TASK DESCRIPTION
An exact restatement of the data is required, with the images omitted.
<<<<
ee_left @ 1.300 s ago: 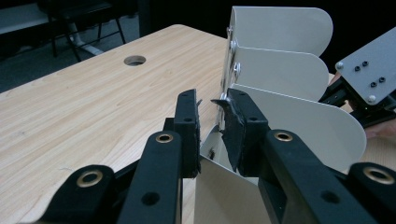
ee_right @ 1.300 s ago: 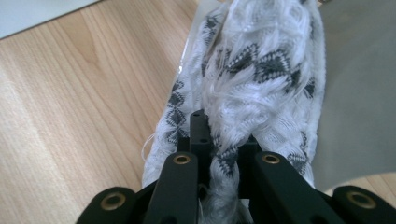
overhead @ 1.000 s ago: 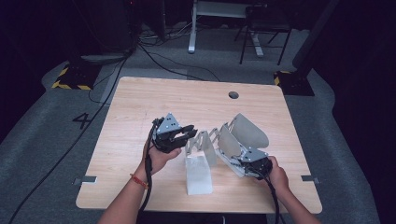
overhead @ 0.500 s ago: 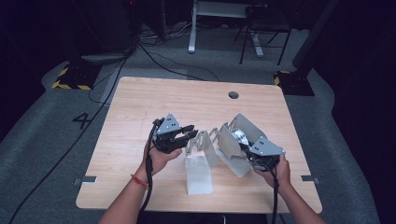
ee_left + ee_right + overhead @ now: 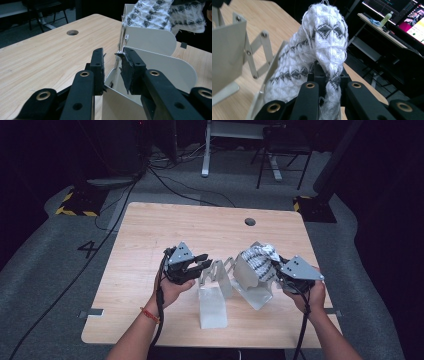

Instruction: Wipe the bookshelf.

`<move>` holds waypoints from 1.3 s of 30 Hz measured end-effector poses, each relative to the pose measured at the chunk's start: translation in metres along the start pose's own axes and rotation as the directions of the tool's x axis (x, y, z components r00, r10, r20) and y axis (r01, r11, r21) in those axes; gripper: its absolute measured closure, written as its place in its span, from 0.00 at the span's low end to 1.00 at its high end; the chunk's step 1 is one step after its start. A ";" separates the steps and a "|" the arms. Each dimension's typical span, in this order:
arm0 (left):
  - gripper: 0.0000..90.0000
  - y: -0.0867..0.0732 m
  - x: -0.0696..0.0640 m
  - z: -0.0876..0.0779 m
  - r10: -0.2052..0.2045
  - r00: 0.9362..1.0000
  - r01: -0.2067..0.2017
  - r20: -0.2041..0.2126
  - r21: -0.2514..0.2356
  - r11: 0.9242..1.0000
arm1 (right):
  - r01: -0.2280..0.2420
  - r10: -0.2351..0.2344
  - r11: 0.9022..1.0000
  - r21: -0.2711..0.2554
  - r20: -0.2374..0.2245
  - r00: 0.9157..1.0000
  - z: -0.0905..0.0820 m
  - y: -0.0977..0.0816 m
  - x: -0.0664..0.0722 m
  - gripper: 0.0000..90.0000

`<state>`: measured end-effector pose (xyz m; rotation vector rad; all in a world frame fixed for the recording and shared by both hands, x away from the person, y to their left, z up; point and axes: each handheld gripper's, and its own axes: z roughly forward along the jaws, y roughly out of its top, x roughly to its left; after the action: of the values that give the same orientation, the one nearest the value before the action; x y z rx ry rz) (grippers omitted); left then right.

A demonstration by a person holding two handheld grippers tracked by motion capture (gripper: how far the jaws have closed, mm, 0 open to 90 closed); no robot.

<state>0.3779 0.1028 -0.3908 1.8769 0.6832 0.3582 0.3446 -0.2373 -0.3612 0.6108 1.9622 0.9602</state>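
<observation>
Sock rises straight up from my right gripper, pinched tight between its closed jaws, its tail trailing into the rack that my partly open left gripper straddles.

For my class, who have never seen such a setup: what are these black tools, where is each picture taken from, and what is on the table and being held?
A person sits at a wooden table and holds a hand tool with two black jaws in each hand. One camera looks down from above; one more rides on each tool and looks along its jaws. On the table stands a pale metal rack of plates joined by scissor links. The right gripper is shut on a white knitted cloth with a dark pattern, lifted beside the rack. The left gripper has its jaws on either side of a plate's upper edge, with gaps showing.
</observation>
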 end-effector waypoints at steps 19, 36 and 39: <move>0.80 0.000 0.001 0.000 -0.001 1.000 0.001 0.005 -0.001 1.000 | 0.017 -0.003 0.979 0.203 -0.072 0.997 0.016 -0.076 0.031 0.95; 0.78 0.000 0.001 0.000 0.004 1.000 -0.004 0.014 0.006 1.000 | -0.017 0.102 0.966 0.257 -0.320 0.942 0.040 -0.100 0.053 0.93; 0.78 0.000 0.001 0.000 0.004 1.000 -0.004 0.017 0.007 1.000 | 0.003 0.089 0.970 0.243 -0.368 0.926 0.033 -0.097 0.055 0.93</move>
<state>0.3790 0.1036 -0.3906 1.8867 0.6698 0.3422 0.3385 -0.2417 -0.4772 0.6415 2.4433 0.9245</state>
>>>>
SOLUTION FOR THIS EXERCISE
ee_left @ 1.300 s ago: 
ee_right @ 1.300 s ago: 
overhead @ 1.000 s ago: 
overhead @ 0.500 s ago: 
ee_left + ee_right + overhead @ now: 

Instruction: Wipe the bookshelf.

`<move>` holds waypoints from 1.3 s of 30 Hz measured end-effector poses, each relative to the pose measured at the chunk's start: translation in metres along the start pose's own axes and rotation as the directions of the tool's x axis (x, y, z components r00, r10, r20) and y axis (r01, r11, r21) in those axes; gripper: its absolute measured closure, written as its place in its span, from 0.00 at the span's low end to 1.00 at its high end; the chunk's step 1 is one step after its start. A ";" separates the steps and a "|" the arms. Each dimension's typical span, in this order:
arm0 (left):
  - gripper: 0.0000..90.0000
  - y: -0.0867..0.0732 m
  - x: -0.0696..0.0640 m
  - z: -0.0876..0.0779 m
  - r10: -0.2052..0.2045
  - r00: 0.9362..1.0000
  - r01: -0.2067..0.2017
  - r20: -0.2041..0.2126
  - r21: -0.2514..0.2356
  - r11: 0.9242..1.0000
arm1 (right):
  - r01: -0.2280..0.2420
  - r10: -0.2351..0.2344
  - r11: 0.9022..1.0000
  - r21: -0.2711..0.2554
  - r20: -0.2374..0.2245
  - r00: 0.9157..1.0000
  - z: -0.0905..0.0820 m
  - y: -0.0977..0.0816 m
  - x: -0.0664..0.0722 m
  - gripper: 0.0000..90.0000

`<state>`: measured end-effector pose (xyz m; rotation vector rad; all in a world frame fixed for the recording and shared by both hands, x away from the person, y to their left, z up; point and axes: each handheld gripper's, and its own axes: z roughly forward along the jaws, y roughly out of its top, x roughly to its left; after the action: of the values that give the same orientation, the one nearest the value before the action; x y z rx ry rz) (grippers omitted); left then right.

A demonstration by a person holding two handheld grippers tracked by motion capture (gripper: how far the jaws have closed, mm, 0 open to 90 closed); no robot.

<state>0.3779 0.1028 -0.3908 1.8769 0.6832 0.3582 0.3446 -0.2373 -0.3612 0.6108 1.9622 0.9602</state>
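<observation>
Sock rises straight up from my right gripper, pinched tight between its closed jaws, its tail trailing into the rack that my partly open left gripper straddles.

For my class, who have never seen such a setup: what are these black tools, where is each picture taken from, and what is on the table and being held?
A person sits at a wooden table and holds a hand tool with two black jaws in each hand. One camera looks down from above; one more rides on each tool and looks along its jaws. On the table stands a pale metal rack of plates joined by scissor links. The right gripper is shut on a white knitted cloth with a dark pattern, lifted beside the rack. The left gripper has its jaws on either side of a plate's upper edge, with gaps showing.
</observation>
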 end-effector waypoints at steps 19, 36 and 39: <move>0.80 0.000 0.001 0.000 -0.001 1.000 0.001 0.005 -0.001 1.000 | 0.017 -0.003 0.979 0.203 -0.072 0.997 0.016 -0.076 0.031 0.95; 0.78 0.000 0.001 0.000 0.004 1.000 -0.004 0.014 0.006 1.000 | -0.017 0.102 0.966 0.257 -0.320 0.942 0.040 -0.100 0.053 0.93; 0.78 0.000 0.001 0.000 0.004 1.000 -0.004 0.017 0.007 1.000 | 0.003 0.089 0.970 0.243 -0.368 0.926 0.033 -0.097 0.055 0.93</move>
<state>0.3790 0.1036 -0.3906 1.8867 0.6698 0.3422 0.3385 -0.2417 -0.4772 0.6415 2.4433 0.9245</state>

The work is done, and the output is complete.